Here I was, an aspiring Kuwaiti surgeon treating a Kuwaiti patient 3,000 miles away from Kuwait in a Harvard hospital as an extern, I was completely shocked and dismayed by the situation afoot. Was it that my patient could not receive adequate care in Kuwait? At least some form of treatment that would prevent his wounds from attempting to heal in the wrong position? Or was it the long and tiresome process of applying for overseas healthcare for three months that resulted in his complicated medical state?

This is just one example of medical tourism and how it fits neatly with the trends towards globalization.

More and more Middle Eastern patients are traveling for both acute, chronic and cosmetic healthcare. According to most calculations, Gulf Cooperation Council (GCC) governments alone spend well over ten to 20 billion US dollars on sending their citizens abroad for healthcare.

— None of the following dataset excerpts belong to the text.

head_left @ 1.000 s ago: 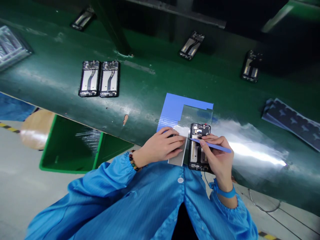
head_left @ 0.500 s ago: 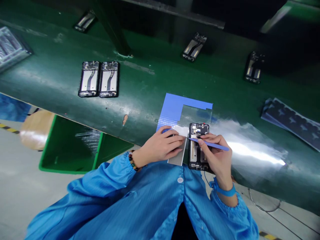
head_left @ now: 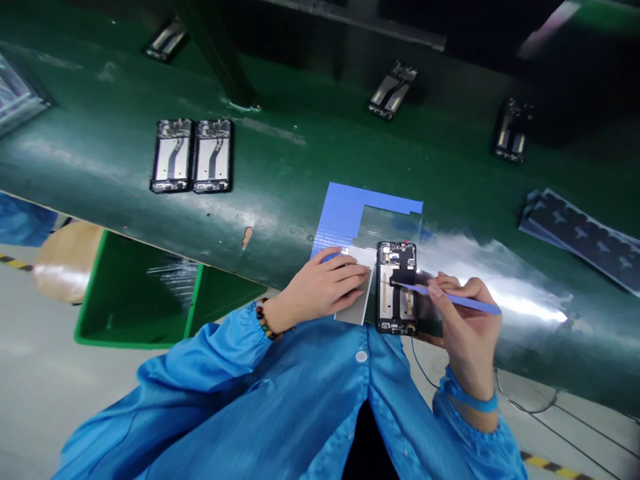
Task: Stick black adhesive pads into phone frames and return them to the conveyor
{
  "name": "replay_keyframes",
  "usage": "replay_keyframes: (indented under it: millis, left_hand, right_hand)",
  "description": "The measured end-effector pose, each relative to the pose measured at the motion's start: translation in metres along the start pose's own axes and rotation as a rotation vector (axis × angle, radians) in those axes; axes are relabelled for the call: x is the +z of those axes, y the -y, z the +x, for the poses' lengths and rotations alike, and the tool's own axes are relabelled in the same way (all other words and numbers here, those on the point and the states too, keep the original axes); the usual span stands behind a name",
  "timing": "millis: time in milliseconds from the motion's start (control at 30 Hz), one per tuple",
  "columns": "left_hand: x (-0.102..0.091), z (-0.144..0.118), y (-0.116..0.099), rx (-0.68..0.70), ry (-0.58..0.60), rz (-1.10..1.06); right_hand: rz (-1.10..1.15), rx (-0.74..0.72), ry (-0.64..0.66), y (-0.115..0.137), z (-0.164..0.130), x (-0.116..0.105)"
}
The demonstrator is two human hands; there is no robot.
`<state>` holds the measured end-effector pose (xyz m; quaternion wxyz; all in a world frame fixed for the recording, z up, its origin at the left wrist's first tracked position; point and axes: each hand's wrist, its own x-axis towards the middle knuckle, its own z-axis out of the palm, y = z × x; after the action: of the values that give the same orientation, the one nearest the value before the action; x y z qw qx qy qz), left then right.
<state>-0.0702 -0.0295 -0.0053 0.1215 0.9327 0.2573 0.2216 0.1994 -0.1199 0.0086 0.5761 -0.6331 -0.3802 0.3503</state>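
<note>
My right hand (head_left: 467, 320) pinches violet tweezers (head_left: 465, 301). Their dark tip reaches over the middle of an opened phone body (head_left: 384, 283), by its black flex strip. The phone body lies at the bench's front edge, with a circuit board in its upper part. To its left, my left hand (head_left: 330, 283) rests flat with fingers stretched out over a pale grey strip sheet (head_left: 353, 313), partly covering it. Beyond that hand lies a blue-violet sheet (head_left: 345, 203) with a clear film (head_left: 390, 223) across it.
Two opened phone bodies (head_left: 170, 160) lie side by side at left. Others, including one phone body (head_left: 393, 92), lie farther back. Dark patterned sheets (head_left: 585, 237) are at right. A green bin (head_left: 135, 293) stands below the bench edge, and a green post (head_left: 220, 60) rises behind.
My right hand has moved right, away from the phone body, and the tweezers' tip has shifted from the strip sheet's edge to over the phone body. My left hand stays nearly in place.
</note>
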Motion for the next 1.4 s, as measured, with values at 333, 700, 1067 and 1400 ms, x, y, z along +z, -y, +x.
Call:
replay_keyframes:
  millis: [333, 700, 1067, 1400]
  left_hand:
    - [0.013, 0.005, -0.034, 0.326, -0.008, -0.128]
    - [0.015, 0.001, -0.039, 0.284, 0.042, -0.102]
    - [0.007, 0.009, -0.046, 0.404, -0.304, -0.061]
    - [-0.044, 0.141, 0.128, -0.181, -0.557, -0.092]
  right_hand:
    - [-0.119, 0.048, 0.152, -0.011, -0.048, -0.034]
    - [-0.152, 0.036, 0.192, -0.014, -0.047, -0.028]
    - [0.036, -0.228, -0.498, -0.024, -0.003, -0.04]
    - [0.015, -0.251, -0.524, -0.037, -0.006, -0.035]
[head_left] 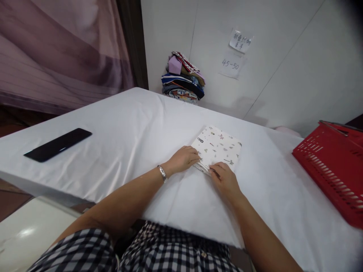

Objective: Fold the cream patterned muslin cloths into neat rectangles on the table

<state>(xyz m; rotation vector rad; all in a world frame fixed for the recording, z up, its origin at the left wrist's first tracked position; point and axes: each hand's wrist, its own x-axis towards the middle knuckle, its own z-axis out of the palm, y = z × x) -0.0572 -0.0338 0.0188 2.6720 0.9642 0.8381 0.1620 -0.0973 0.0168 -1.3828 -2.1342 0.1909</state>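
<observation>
A folded white cloth point(219, 145) with small printed leaves and figures lies on the white-covered table in front of me. My left hand point(185, 158) is at its near left corner, fingers closed on the layered edge. Along the near edge, my right hand point(225, 178) has its thumb and fingers pinched on the cloth's layers. Several folded layers show between the two hands. Some fingertips are hidden by the hands and the fabric.
A black phone-like slab point(58, 144) lies at the left on the white tablecloth point(119, 151). Folded clothes point(183, 77) are stacked at the back against the wall. A red plastic basket point(334, 166) stands at the right. Paper notes point(231, 66) hang on the wall.
</observation>
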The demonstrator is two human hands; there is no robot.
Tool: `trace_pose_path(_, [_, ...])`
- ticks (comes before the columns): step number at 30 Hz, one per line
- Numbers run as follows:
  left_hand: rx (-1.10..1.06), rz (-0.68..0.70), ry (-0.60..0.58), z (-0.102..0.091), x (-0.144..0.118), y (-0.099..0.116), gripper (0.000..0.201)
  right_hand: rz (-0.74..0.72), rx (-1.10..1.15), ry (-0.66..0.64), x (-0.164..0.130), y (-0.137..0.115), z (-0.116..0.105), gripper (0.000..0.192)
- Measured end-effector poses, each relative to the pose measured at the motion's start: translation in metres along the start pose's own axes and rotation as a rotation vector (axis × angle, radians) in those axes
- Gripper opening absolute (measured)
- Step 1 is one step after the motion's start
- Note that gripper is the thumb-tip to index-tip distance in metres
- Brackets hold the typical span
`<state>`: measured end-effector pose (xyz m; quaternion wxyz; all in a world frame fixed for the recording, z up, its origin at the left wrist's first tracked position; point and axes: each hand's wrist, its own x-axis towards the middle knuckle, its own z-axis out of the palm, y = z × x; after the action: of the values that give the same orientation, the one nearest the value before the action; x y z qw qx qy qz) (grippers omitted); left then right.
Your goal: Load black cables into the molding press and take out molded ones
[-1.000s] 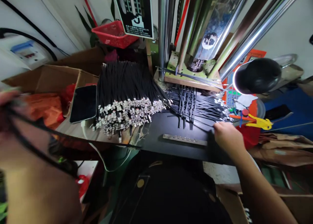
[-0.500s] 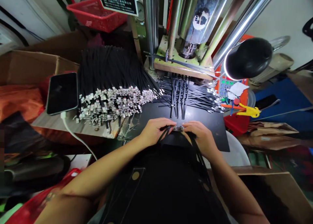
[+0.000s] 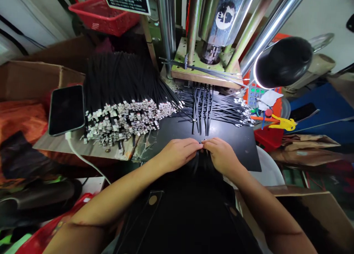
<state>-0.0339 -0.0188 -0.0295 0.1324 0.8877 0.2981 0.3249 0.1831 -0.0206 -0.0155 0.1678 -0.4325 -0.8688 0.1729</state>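
Note:
My left hand (image 3: pixel 181 153) and my right hand (image 3: pixel 223 155) meet fingertip to fingertip at the near edge of a dark sheet (image 3: pixel 229 139). Both are closed in a pinch on thin black cables (image 3: pixel 203 161) that hang toward my apron, partly blurred; their small metal ends are mostly covered by my fingers. Just beyond my fingertips, several black cables (image 3: pixel 203 115) lie lengthwise across a crosswise bundle of black cables (image 3: pixel 226 110) with silvery ends. To the left is a big heap of black cables (image 3: pixel 121 75), its pale connectors facing me.
A press (image 3: pixel 206 58) with metal columns stands behind the cables. A lit black lamp (image 3: pixel 284 64) hangs at the right, near yellow-handled pliers (image 3: pixel 284 124). On the left lies a phone (image 3: pixel 66 110) with a white charging cord. A red basket (image 3: pixel 105 16) is at the back; an open carton (image 3: pixel 306 195) stands lower right.
My hands have come closer together, their fingertips now meeting. The cables that looped from each hand now hang together below them, and the metal ends are less visible. The view has shifted slightly.

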Motion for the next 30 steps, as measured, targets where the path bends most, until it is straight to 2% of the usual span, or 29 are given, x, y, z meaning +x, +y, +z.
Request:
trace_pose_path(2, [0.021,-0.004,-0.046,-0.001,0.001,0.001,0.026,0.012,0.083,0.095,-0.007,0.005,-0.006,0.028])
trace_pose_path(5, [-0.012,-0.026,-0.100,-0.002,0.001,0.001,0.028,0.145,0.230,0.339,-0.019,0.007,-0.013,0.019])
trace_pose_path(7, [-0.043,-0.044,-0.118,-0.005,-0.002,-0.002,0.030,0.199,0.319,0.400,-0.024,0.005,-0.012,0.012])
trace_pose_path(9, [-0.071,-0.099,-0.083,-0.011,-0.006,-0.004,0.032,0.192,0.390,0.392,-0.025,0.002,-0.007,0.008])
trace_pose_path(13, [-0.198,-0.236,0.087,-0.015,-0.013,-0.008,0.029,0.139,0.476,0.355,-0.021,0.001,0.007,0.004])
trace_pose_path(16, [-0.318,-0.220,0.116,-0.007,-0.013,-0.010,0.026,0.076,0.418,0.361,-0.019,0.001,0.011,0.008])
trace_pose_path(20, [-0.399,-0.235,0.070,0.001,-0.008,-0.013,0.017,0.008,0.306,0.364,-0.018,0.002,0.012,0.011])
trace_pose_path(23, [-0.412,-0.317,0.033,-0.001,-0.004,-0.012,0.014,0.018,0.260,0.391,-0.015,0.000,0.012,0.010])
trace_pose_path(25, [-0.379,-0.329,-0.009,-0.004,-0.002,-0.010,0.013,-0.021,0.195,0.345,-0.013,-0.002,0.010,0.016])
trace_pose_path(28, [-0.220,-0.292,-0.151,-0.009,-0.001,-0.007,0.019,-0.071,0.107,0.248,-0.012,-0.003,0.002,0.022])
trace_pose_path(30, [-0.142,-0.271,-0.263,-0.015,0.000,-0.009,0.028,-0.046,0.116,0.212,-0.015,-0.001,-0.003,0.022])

Complicating the matter further, different government agencies typically send their own employees abroad. The following is a brief outline:

  1. Ministries of Health
  2. Local Health Authorities – this is the case in Abu Dhabi and Dubai
  3. Military – including the Army, Navy, Police and National Guard
  4. Foreign Ministry
  5. Oil Sector
  6. Amiri Diwan/King’s Decree – official ministry (office) of the ruler of the country

As to which countries patients are sent to. The top countries usually include the US, UK, France and Germany, with Germany the top country in the case of Saudi Arabia and the UAE, versus the UK for Kuwait. Surprisingly enough, the Bahraini Ministry of Health sends close to 2/3rds of its overseas patients to neighboring Saudi Arabia, whereas the Omani Ministry of Health prefers to send the majority of its patients east to India. The Kuwaiti government for example, used to rely on the foreign offices of the Kuwait Airways Corporation to manage the international patient flow and overseas healthcare budgets. Today, the Kuwaiti Ministry of Health has its own Overseas Health Offices in New York, London, Paris and Frankfurt, which work closely with the Kuwaiti Ministry of Foreign Affairs to assist patients in their treatment abroad both administratively and financially.

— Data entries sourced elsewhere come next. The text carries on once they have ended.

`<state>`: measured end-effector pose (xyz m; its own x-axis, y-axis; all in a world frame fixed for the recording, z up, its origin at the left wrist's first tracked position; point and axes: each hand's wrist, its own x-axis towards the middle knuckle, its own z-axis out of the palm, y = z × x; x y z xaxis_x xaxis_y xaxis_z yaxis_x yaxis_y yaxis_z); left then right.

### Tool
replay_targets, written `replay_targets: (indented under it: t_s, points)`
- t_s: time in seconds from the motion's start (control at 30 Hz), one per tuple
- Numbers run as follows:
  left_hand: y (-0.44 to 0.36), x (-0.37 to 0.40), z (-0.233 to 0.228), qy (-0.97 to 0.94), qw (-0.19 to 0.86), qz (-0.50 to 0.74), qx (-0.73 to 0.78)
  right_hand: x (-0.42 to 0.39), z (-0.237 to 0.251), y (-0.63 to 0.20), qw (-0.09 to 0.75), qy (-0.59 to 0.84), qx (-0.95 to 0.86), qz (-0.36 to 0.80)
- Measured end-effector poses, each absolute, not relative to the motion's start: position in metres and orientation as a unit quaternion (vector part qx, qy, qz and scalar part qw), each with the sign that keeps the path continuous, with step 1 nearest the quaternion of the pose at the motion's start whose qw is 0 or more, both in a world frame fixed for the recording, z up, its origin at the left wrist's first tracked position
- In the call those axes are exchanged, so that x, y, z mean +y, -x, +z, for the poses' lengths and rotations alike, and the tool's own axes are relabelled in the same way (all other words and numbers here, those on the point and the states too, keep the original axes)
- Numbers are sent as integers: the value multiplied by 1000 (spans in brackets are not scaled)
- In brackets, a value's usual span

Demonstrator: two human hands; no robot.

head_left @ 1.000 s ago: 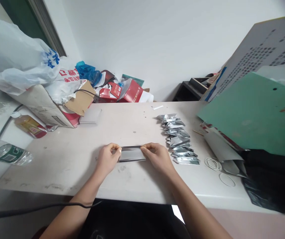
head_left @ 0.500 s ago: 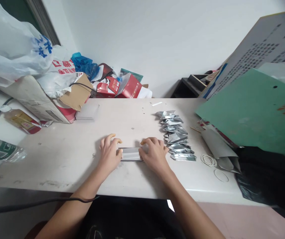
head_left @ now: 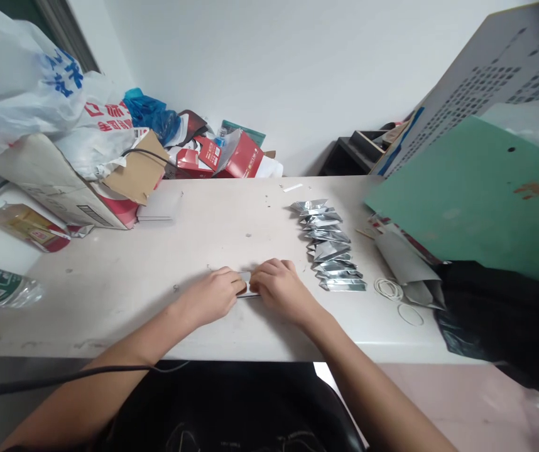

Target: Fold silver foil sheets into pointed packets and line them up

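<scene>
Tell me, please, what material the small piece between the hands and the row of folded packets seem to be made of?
The piece pressed under the left hand and right hand looks like thin metallised foil or film, silver-grey; little of it shows. The folded packets look the same: shiny silver, with sharp creases and bright reflections. Whether it is true foil or coated plastic I cannot tell.

The table lies bare left of the left hand and beyond both hands. Just beside the right hand, a row of foil packets blocks the right; rubber bands lie past it.
</scene>
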<state>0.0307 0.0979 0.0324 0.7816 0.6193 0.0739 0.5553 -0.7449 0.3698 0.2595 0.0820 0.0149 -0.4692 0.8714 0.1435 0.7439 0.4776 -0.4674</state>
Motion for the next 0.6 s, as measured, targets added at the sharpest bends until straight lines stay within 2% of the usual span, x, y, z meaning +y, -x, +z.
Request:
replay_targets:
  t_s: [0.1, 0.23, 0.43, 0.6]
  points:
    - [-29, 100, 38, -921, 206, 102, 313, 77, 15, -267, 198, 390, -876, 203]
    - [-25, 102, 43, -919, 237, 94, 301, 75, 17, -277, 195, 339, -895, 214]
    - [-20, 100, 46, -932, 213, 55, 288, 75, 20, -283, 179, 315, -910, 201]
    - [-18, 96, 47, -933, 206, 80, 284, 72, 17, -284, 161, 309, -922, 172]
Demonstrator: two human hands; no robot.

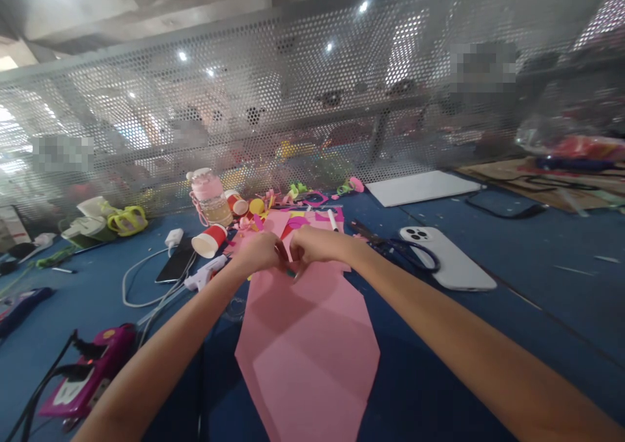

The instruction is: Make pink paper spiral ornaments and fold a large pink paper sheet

Even though there will always be a need for GCC government’s to send patients abroad for specialized care, it is widely accepted that the current model of overseas healthcare is not sustainable. Local GCC governments are increasingly investing in the local healthcare infrastructure and encouraging free market dynamics to stimulate private investment in the healthcare.

Privately, an increasing number of GCC patients are seeking treatment along the (ancient) Silk Route – traveling to India, Thailand and as far as China for cheaper healthcare that is perceived to be of better quality.

I believe that a private sector solution to overseas healthcare may provide an optimal interim solution – governments in the GCC should outsource the administration of their overseas healthcare to experience third party administrators (TPA) with an international network and experience as many global companies already do for their own healthcare needs. However, it is imperative that the government actively monitor the TPA by setting key performance indicators and targets to ensure that a quality service is delivered to its citizens. This efficiency will allow the GCC governments to not only send more patients (in the near future) but to also control both its cash flow and overall cost of sending patients abroad. Such measures will hopefully reduce the projected ten to 20 billion dollars of spending by 2020 to a mere fraction.